Face à l’ampleur de la crise que nous traversons, l’engagement de l’Union européenne est primordial.
En 2008, la crise des subprimes provoquait le tarissement du crédit au niveau mondial entraînant ainsi une crise économique sans précédant depuis celle de 1929.
Après avoir répondu à la crise financière par un soutien décisif aux banques, à la crise économique par des plans de relance réactifs et ciblés et au problème des déficits des pays européens par des plans de maîtrise budgétaire, les responsables des pays du monde doivent prendre leurs responsabilités pour que les erreurs du passé ne se reproduisent pas. Il faut repositionner l’économie au service de l’Homme et non l’inverse.

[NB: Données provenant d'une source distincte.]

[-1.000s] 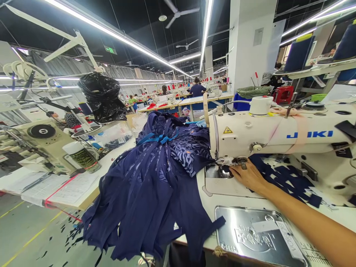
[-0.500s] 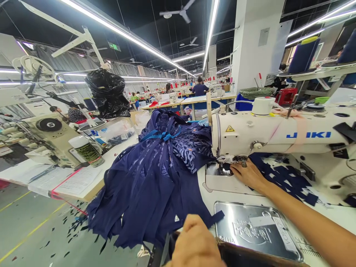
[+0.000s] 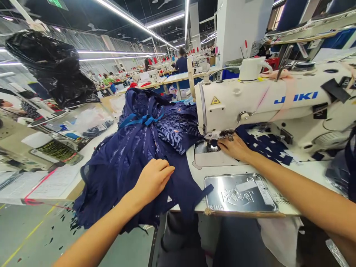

Si la France a engagé cette étape avec l’adoption à l’Assemblée nationale d’une loi favorisant la régulation du système financier, elle ne peut cependant pas agir seule. La régulation du système financier dans la mondialisation requiert la force du couple franco-allemand et la légitimité de l’Union européenne, sous peine de voir les dispositions nationales contournées.
Je me félicite des déclarations d’Angela MERKEL et de Nicolas SARKOZY, le 14 juin dernier, qui sont à ce titre très encourageantes, car c’est seulement avec le renforcement de l’axe franco-allemand que le capitalisme renouera durablement avec l’humanisme.